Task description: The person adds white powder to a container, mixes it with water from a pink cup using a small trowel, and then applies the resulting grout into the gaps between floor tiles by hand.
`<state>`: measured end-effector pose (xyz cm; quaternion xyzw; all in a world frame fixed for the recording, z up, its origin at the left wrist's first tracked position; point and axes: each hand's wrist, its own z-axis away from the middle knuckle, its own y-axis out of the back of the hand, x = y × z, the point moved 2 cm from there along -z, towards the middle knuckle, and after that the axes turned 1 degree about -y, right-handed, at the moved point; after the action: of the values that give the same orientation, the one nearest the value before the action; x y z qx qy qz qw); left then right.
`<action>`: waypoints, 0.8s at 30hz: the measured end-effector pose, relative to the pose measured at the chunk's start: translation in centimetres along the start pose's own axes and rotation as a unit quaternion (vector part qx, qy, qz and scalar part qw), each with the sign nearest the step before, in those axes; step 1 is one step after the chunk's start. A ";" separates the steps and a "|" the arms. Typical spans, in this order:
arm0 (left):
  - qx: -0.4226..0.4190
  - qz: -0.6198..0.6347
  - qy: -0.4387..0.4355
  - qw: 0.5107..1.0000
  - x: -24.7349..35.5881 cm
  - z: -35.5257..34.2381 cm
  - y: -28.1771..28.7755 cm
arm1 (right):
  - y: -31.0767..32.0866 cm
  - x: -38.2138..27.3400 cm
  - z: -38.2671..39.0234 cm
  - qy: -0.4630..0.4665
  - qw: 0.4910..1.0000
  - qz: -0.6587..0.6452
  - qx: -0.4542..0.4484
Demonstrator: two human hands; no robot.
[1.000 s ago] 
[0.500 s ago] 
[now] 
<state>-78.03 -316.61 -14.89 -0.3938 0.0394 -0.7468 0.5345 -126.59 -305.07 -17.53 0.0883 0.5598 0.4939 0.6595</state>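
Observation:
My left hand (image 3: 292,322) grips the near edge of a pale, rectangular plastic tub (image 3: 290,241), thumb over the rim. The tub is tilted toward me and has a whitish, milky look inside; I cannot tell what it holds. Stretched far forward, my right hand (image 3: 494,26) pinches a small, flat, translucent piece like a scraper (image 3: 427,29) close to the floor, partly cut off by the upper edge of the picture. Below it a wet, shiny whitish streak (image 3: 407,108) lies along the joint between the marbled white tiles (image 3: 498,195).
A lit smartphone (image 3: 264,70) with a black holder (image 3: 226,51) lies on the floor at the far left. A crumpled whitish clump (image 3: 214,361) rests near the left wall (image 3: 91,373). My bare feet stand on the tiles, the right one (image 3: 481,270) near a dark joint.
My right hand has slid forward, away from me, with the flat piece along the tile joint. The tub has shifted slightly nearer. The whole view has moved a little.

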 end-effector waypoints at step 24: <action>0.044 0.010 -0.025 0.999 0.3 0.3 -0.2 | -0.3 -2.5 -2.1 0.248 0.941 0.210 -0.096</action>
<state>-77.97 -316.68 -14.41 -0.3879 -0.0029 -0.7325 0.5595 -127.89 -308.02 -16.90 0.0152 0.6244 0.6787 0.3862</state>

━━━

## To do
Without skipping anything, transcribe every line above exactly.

## Exercise output
Task description: The person adds white powder to a container, mixes it with water from a pink cup using a small trowel, and then applies the resulting grout into the gaps between floor tiles by hand.
`<state>`: measured end-effector pose (xyz cm; quaternion xyzw; all in a world frame fixed for the recording, z up, its origin at the left wrist's first tracked position; point and axes: each hand's wrist, its own z-axis away from the middle knuckle, its own y-axis out of the back of the hand, x = y × z, the point moved 2 cm from there along -z, towards the middle knuckle, and after that the axes turned 1 degree about -y, right-handed, at the moved point; after the action: of the values that give the same orientation, the one nearest the value before the action; x y z qx qy qz qw); left then right.
`<action>`: waypoints, 0.8s at 30hz: the measured end-effector pose, relative to the pose measured at the chunk's start: translation in centimetres along the start pose's own axes and rotation as a unit quaternion (vector part qx, qy, qz and scalar part qw), each with the sign nearest the step before, in those axes; step 1 is one step after the chunk's start. A ";" separates the steps and a "|" the arms. Typical spans, in this order:
arm0 (left):
  - qx: -0.4226..0.4190
  - qz: -0.6198..0.6347
  - qy: -0.4387..0.4355
  - qw: 0.5107..1.0000
  - x: -24.7349..35.5881 cm
  - z: -35.5257..34.2381 cm
  - y: -28.1771..28.7755 cm
arm1 (right):
  - y: -31.0767..32.0866 cm
  - x: -38.2138..27.3400 cm
  - z: -38.2671..39.0234 cm
  - qy: -0.4630..0.4665
  - qw: 0.4910..1.0000
  - qz: -0.6587..0.6452
  - qx: -0.4542..0.4484
Demonstrator: two human hands; no robot.
[1.000 s ago] 
[0.500 s ago] 
[now] 
<state>-78.03 -316.61 -14.89 -0.3938 0.0394 -0.7468 0.5345 -126.59 -305.07 -17.53 0.0883 0.5598 0.4939 0.6595</state>
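Observation:
My left hand (image 3: 292,322) grips the near edge of a pale, rectangular plastic tub (image 3: 290,241), thumb over the rim. The tub is tilted toward me and has a whitish, milky look inside; I cannot tell what it holds. Stretched far forward, my right hand (image 3: 494,26) pinches a small, flat, translucent piece like a scraper (image 3: 427,29) close to the floor, partly cut off by the upper edge of the picture. Below it a wet, shiny whitish streak (image 3: 407,108) lies along the joint between the marbled white tiles (image 3: 498,195).
A lit smartphone (image 3: 264,70) with a black holder (image 3: 226,51) lies on the floor at the far left. A crumpled whitish clump (image 3: 214,361) rests near the left wall (image 3: 91,373). My bare feet stand on the tiles, the right one (image 3: 481,270) near a dark joint.
My right hand has slid forward, away from me, with the flat piece along the tile joint. The tub has shifted slightly nearer. The whole view has moved a little.
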
 end-effector waypoints at step 24: <action>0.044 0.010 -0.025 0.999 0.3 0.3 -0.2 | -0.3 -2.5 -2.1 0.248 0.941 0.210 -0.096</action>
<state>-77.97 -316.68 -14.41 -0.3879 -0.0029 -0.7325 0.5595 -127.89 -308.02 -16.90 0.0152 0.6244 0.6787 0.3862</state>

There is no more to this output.